Restate all the lines below word for word, but omit the pictures.

■ Stored data ■
-------------------------
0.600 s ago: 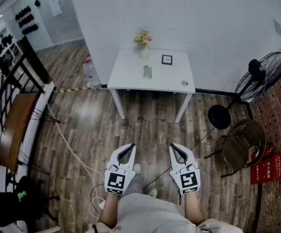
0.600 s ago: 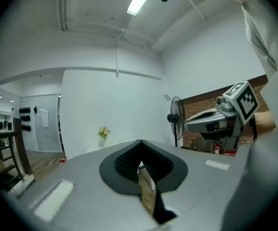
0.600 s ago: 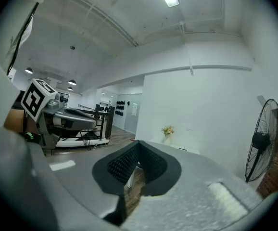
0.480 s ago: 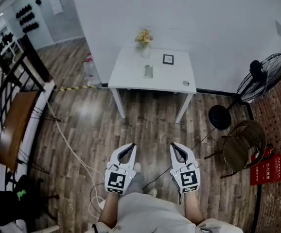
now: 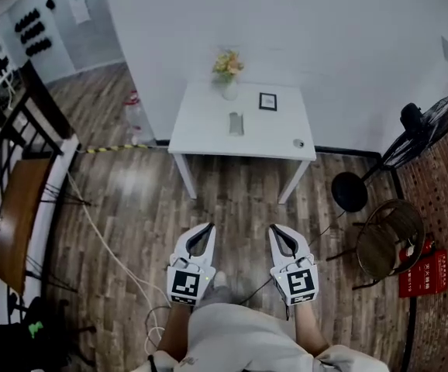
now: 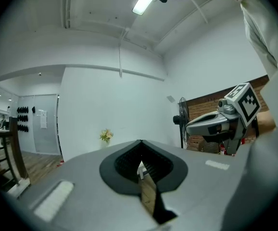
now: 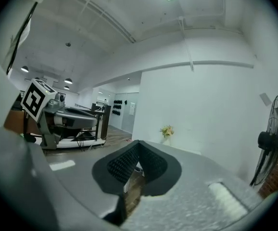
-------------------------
■ Output for this exercise ■
0.600 s ago: 
0.600 s ago: 
0.600 s ago: 
0.480 s ago: 
now: 
now: 
now: 

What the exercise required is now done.